“You are dust and to dust you shall return.”
“Repent and believe in the gospel”
Every year on a Wednesday, I hear one of these urgings spoken to me as a thumb print of black ash is swept across my forehead.
The words, the ashes, the altar stripped of decoration and cloaked in purple, the solemn readings- all of it is meant as an invitation to ponder my mortality in the light of God’s Divinity, to consider my life and the things in it and remember which are finite and which are infinite and to adjust my heart accordingly.
I think that for those of us, like me, who had only ever experienced death at a distance, the ask to remember our mortality and be moved by it can fall on somewhat deaf ears- hardened hearts, even.
Which is why I know it was God’s blessing upon me that I happened to be in Hawaii, on the U.S.S Arizona Memorial at Pearl Harbor, no less, when the (accidental) ballistic missile threat occurred earlier this year. If I close my eyes, I can still smell the oil and see its glossy sheen floating atop the waters of the Pacific, only feet above one of the four U.S. ships sunk during the bombing at Pearl Harbor. I can still feel the adrenaline rush in my gut as I read the words eerily pulsing across my cell phone screen while I stand atop a sunken grave: “Alert: Ballistic Missile Bound from North Korea to Hawaii. Seek Shelter Immediately. This is not a drill.”
There was no immediate panic, thankfully. All around my husband and I, people began looking at the same alert as it flashed across their screens, whispering among themselves. It wasn’t until a second alert of the same urgency came, followed by the blaring of sirens as we were rushed from the Memorial back to the main ground of Pearl Harbor that I actually considered death and felt its potential immanency like a shudder down my spine. I inhaled deeply, my hand instinctively reaching for my husband’s. We began to pray a Divine Mercy Chaplet aloud together.
Hundreds of thoughts seemed to come simultaneously. I thought of my baby, Joseph, napping peacefully hundreds of thousands of miles away from us. I thought of the last kiss I had planted on his forehead the night before we left for our long awaited vacation. I thought of the years of his life I wouldn’t be present for, if I truly were to die that day. I thought of all my friends and loved ones. I wondered if death would hurt.
And then, I thought of Jesus.
I thought of Him as He is portrayed in the Divine Mercy Image, hand outstretched, mercy and life pouring out from His most sacred Heart.

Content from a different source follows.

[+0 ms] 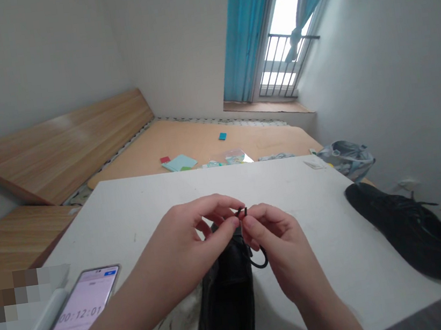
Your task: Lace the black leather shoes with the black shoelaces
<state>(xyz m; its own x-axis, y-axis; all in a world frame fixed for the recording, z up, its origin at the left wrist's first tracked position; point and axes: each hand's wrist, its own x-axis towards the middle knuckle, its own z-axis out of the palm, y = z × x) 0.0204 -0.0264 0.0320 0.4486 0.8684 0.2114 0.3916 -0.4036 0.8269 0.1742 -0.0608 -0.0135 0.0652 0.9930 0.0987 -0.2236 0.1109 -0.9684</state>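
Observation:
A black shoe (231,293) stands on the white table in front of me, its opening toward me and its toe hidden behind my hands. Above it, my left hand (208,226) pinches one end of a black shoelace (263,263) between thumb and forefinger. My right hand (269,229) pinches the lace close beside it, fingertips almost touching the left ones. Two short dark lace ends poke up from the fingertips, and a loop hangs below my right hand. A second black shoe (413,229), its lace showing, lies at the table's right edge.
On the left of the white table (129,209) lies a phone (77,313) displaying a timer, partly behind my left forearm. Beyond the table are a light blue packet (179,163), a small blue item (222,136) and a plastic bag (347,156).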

As my lips formed over and over again around the prayer “Jesus I trust in you”, I realized that THIS is the moment I had lived my entire life for. The moment when I would greet that loving gaze, face to face….that all the moments preceding this one were steps to get to here. To death. To LIFE.
And for that single moment, my priorities aligned perfectly. Because suddenly, getting that perfect, poetic picture of myself walking on the beach didn’t matter. All of the responsibilities and distractions awaiting me back in ‘every day’ life didn’t matter. How I looked, or sounded like, what others thought of me, what I ate, my joys and sufferings- in that moment, NONE of it mattered as much as Jesus and none of it could distract from the intense, immediate, dawning reality that I NEED Him…and that to trust in Him is the most important thing I could ever do, in my life- and especially, in my death.
Shortly thereafter, the missile threat was dispelled as a mistake.
I watched as around me, relief settled onto a crowd of people who, moments before, had been crying, praying, clinging to one another. People began to laugh and chatter and joke. I realized in that moment how quick we are to cast our mortality to the side in a clever punch line…and how little we really consider the POINT of all this living that we’re doing.

So today, sisters, as we enter into the desert in the shadow of our Lord, I pray that He opens our eyes anew to our own littleness, that our need for Him is realized anew- that the hunger in our stomachs never surpasses the hunger in our hearts for the Heavenly homeland to which we journey and that the HOPE of each finite moment we are given in this life rests grounded in the infinite Eternity for which we were created.
Love+Blessings,
Faith
Be assured, when I received the text message from my little girl that a real missile threat had been announced and you were seeking shelter, all I could do was sit back and pray, “Lord, if this is how you are to take my daughter and her husband, please let their hearts and souls be ready to meet you.” I then prayed to, “Let this cup pass them…but not my will but your will be done.” I pondered what would become of my little grandson who would grow up without his parents, and I did not have any answers, but I had the exact same prayer on my lips as you did…”Jesus, I Trust in You!”
Faith, I know I don’t tell you enough how much I love you and how much I love having you and your husband as not only my kids, but also as my friends, and even though your little son seems to get all my attention, I know that he has the best parents in the world, and I love them dearly!! “Thank you Lord for giving me more time with my daughter and son-in-law…every day I have them in my life is truly a blessing!”